PRESS: DAVID NADEL’S BURNS IN THE WALL STREET JOURNAL AND THE NEW YORKER

THE WALL STREET JOURNAL

A single generic description would serve for all the pictures in this exhibition: The leafless trunks of burnt-over timber are shown against a backdrop of snow-covered hills. But within the parameters of this simple formula David Nadel works distinct changes, much like a composer writing variations on a theme.

For instance, “Burn #344” is dense with trees, as naked and straight as the masts of sailing ships; they could be the fine strokes of a Japanese artist’s brush. The density, however, isn’t uniform, so the texture of the image varies from area to area. The overall uniformity is also broken up by the irregular ridges of the hills that make up the landscape. Nadel uses a 4-by-5-inch view camera to record each of the trees with great clarity, and Telephoto lenses that have the effect of compressing the distant planes so that the image appears two dimensional: It is about design, not narrative.

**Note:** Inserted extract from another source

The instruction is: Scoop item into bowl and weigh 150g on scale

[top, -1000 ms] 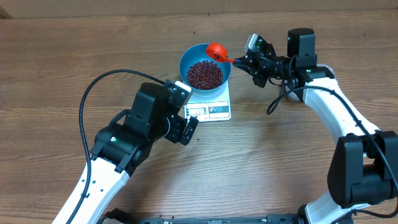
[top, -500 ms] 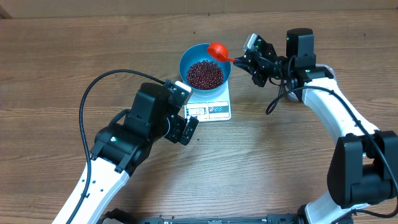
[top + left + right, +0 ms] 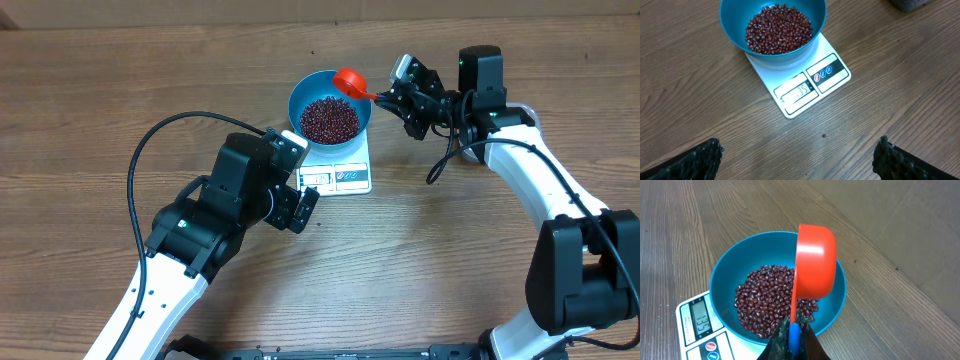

Because the trees in “Burn #210” are quite sparse, incidental outcroppings of rock have an important part in the composition. The camera isn’t as elevated in “Burn #121,” and is closer to the nearest trees, so there are greater differences in the widths of the trunks. On closer inspection, it turns out the picture isn’t black and white as it first appears; there is a tan patch on one of the trunks where the bark has fallen off and exposed the wood. By shooting in color, Mr. Nadel gets richer tonalities and occasional surprises-in “Burn #352” a single fir tree is a presence in green.

 Review by William Meyers

THE NEW YORKER

Swept by wildfires years ago, the northwestern Montana forests Nadel photographs are little more than blackened trunks, straight as telephone poles and stark naked against the snow. Nadel works with a large-format view camera, not unlike the equipment the pioneering Western landscape photographers used, so his pictures are astonishingly detailed but often flattened out. The snow turns the landscapes virtually black and white, like drypoint etchings; what little color remains-bits of green new growth, red branches against a charred trunk-comes as a pleasant shock. From a distance, the topography looks hairy and anatomical, full of fleshy folds and scars, a body still in shock. Through March 10.